# ABOUT THIS TASK
Only the lines from the one containing "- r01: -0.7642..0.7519" through the one containing "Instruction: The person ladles" should be printed, exactly as they appear below, with both ends included.

# RECORDS PROVIDED
▬▬▬▬▬▬▬▬▬▬

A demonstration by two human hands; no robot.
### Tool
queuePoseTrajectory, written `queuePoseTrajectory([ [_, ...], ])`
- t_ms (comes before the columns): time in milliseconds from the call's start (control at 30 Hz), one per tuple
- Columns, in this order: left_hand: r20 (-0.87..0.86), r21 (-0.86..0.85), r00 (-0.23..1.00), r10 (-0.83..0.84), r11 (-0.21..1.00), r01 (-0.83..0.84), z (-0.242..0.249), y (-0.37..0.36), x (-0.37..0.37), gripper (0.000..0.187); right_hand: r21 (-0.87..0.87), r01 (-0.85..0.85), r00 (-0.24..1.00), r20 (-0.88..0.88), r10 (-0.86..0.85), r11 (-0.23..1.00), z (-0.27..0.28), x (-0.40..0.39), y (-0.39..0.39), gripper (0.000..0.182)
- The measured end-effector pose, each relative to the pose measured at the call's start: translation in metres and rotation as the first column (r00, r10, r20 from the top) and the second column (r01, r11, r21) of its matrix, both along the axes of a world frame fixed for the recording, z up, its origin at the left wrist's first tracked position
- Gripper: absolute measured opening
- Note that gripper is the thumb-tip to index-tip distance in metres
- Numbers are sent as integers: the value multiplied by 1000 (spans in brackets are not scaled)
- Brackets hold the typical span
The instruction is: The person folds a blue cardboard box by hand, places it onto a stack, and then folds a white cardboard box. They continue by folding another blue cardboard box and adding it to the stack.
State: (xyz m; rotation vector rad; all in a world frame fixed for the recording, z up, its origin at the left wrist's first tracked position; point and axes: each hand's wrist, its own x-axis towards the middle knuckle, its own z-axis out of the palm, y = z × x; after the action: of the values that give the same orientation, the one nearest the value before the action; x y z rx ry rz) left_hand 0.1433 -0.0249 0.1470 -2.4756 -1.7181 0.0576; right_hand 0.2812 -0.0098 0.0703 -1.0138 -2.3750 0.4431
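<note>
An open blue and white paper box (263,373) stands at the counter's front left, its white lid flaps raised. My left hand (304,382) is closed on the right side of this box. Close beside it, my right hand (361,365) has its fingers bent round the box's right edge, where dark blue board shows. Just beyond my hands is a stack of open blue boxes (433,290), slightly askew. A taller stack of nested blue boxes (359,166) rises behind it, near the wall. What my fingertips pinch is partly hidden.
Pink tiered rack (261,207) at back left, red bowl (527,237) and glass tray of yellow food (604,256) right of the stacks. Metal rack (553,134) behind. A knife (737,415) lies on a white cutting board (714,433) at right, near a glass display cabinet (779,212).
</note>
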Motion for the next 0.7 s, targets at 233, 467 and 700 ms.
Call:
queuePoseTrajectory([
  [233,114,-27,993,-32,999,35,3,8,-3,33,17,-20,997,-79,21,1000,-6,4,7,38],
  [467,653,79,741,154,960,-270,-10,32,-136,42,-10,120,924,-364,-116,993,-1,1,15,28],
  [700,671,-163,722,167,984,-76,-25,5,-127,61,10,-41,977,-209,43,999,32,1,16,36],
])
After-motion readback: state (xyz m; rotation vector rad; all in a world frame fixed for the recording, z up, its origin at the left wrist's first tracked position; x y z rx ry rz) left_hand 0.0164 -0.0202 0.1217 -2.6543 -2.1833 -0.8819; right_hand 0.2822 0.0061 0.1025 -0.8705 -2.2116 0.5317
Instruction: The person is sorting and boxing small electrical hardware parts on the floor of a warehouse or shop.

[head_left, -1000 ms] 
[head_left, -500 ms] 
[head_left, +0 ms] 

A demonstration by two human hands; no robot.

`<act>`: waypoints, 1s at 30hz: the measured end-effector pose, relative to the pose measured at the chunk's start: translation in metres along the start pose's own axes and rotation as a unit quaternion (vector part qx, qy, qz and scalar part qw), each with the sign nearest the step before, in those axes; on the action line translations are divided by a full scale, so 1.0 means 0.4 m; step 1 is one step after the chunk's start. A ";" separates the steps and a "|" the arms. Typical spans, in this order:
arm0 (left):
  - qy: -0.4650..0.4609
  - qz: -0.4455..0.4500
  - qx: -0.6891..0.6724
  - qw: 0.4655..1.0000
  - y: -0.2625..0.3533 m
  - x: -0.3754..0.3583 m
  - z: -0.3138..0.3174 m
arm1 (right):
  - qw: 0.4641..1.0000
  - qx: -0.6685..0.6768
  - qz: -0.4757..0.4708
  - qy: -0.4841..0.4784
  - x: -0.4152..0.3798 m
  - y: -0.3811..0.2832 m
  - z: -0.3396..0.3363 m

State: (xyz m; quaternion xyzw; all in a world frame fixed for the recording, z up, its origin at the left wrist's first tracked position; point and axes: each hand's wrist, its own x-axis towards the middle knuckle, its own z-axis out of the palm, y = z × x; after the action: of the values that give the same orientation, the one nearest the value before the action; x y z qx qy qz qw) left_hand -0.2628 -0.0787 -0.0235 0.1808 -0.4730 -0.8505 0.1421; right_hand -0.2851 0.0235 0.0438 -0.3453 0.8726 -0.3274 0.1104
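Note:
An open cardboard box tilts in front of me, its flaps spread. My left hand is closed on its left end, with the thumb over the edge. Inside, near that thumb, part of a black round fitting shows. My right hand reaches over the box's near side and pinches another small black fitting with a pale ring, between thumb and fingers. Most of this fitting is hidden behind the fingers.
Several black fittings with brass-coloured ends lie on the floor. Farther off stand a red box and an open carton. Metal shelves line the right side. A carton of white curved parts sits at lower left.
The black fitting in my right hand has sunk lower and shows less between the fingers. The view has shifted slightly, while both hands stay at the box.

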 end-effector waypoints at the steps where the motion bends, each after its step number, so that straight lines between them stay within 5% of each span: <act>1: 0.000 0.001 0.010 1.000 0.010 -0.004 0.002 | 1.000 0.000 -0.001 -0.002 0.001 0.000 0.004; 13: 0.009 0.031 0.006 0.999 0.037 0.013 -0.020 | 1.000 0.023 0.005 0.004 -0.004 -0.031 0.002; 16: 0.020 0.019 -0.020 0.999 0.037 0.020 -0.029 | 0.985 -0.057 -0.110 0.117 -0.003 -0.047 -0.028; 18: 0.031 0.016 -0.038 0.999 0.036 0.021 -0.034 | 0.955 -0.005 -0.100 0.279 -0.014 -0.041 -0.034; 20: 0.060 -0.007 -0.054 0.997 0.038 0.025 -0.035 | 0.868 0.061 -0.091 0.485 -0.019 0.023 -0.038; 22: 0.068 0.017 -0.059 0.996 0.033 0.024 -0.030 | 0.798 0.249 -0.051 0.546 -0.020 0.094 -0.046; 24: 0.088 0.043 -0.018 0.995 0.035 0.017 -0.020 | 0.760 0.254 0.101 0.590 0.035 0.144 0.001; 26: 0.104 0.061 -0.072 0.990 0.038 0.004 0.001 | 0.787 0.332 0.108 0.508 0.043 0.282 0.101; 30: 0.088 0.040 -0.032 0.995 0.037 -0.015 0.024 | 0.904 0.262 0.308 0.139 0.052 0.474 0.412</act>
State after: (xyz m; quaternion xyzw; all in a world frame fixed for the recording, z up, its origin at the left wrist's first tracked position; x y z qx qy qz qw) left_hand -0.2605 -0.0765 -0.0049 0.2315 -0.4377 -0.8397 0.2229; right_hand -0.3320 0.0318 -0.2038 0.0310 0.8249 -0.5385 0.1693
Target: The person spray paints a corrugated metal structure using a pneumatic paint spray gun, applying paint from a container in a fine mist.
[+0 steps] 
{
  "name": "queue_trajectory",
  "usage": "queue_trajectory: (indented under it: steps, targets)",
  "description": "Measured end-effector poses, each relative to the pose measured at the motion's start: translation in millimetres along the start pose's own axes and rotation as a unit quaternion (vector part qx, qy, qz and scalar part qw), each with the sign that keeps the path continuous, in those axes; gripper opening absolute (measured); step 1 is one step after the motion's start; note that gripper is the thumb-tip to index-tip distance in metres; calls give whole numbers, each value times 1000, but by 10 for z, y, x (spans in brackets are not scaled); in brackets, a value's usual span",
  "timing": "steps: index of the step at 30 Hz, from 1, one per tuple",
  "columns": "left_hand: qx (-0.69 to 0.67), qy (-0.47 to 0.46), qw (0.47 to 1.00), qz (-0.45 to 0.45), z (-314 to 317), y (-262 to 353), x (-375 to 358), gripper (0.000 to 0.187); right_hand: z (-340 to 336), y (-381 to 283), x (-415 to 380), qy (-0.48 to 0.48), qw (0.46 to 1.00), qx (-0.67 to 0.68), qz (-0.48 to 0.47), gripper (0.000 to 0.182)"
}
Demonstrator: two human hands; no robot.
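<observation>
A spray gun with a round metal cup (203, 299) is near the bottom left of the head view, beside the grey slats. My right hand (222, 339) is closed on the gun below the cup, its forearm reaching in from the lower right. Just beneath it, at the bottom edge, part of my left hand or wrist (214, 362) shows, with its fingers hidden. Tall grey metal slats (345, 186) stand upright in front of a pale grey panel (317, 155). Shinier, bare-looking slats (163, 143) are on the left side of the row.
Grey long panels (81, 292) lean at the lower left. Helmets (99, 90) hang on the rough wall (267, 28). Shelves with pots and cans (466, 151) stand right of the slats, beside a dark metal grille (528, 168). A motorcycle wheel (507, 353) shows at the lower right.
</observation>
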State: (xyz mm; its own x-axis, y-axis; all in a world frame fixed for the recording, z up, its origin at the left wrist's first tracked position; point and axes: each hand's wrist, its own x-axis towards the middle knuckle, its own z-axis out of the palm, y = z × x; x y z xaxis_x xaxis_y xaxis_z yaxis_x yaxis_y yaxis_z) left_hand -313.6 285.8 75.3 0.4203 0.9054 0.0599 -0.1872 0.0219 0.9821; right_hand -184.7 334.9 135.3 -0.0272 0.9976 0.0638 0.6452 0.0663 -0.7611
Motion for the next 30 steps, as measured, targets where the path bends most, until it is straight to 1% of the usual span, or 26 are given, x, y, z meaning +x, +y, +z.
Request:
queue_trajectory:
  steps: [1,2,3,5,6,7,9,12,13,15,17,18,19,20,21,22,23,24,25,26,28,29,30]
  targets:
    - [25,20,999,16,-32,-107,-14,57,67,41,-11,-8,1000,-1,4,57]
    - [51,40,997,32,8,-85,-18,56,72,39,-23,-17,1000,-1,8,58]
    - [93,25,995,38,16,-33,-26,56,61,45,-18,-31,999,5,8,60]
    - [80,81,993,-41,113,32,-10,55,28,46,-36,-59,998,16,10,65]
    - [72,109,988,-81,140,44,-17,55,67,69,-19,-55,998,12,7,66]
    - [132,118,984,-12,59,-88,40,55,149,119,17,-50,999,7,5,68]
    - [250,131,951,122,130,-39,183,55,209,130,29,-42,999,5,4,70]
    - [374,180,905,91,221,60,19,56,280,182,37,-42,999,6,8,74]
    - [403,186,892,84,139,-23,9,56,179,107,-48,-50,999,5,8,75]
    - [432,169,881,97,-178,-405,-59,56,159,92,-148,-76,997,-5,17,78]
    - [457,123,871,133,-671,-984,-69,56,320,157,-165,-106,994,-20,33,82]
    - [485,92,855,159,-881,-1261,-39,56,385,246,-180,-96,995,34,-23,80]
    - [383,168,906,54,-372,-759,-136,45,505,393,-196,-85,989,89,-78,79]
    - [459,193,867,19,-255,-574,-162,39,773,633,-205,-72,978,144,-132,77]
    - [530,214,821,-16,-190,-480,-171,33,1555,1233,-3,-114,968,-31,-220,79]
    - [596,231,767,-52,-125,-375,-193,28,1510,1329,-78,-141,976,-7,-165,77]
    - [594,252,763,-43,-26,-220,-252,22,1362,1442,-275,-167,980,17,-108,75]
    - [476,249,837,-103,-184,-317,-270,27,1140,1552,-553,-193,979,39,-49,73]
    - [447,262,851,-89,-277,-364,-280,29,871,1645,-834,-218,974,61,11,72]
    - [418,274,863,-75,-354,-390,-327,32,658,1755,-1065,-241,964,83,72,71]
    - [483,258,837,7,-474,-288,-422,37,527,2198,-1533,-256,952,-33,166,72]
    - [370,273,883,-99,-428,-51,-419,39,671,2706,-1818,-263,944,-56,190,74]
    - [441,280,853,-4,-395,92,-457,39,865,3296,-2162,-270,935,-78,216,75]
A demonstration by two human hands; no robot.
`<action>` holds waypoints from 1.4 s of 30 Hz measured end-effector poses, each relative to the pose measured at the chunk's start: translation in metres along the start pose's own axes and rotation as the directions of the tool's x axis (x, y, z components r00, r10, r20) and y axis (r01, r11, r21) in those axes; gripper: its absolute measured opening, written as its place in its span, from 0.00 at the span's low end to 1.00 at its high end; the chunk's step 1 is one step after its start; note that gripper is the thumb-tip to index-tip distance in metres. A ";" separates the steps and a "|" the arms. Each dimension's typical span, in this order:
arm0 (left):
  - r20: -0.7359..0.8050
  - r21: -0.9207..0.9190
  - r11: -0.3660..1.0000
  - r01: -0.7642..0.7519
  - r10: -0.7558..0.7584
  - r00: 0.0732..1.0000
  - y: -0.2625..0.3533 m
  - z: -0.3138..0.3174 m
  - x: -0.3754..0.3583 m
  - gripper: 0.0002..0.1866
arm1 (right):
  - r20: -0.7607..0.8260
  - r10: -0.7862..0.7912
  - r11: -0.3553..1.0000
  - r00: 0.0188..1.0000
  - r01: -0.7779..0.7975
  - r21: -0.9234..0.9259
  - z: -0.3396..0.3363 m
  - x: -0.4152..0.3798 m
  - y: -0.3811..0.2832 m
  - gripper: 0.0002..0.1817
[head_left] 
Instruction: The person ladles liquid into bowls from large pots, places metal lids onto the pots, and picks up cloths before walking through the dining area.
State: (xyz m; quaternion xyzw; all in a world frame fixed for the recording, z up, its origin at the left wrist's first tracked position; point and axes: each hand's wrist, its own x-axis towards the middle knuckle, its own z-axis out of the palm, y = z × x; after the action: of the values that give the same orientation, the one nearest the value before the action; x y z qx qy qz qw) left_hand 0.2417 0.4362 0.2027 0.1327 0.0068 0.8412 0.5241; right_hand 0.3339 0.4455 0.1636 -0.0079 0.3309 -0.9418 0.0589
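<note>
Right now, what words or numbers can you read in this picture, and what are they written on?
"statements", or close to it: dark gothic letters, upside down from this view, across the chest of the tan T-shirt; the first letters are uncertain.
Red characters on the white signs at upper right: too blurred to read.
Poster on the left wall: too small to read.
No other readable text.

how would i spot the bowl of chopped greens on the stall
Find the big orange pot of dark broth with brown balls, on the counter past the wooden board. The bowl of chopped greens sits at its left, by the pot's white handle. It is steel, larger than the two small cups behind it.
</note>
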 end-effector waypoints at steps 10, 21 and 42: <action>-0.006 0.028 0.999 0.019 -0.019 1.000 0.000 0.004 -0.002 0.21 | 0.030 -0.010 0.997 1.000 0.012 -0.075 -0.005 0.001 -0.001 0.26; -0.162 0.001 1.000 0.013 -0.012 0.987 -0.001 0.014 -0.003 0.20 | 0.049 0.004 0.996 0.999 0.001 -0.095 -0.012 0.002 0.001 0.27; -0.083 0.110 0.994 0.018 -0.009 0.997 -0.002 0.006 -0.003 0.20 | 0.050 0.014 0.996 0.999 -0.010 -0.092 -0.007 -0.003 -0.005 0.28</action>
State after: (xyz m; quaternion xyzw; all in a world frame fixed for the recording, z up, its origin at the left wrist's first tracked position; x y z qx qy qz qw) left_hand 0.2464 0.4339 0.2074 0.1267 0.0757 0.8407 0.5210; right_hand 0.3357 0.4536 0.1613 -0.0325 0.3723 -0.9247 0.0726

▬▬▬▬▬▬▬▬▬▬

# RESPONSE FOR THIS EXERCISE
  - r01: -0.7642..0.7519
  - r10: -0.7558..0.7584
  - r00: 0.0732..1.0000
  - y: -0.2625..0.3533 m
  - z: -0.3138..0.3174 m
  - x: -0.3754..0.3583 m
  - gripper: 0.0002..0.1866
arm1 (right):
  - r20: -0.7607..0.8260
  - r10: -0.7862..0.7912
  - r11: -0.3553..1.0000
  - r00: 0.0188..1.0000
  - r01: -0.7779..0.7975
  - r21: -0.9234..0.9259
  - z: -0.3396..0.3363 m
  - x: -0.4152..0.3798 m
  - y: -0.3811..0.2832 m
  - gripper: 0.0002..0.1817
[head_left] 
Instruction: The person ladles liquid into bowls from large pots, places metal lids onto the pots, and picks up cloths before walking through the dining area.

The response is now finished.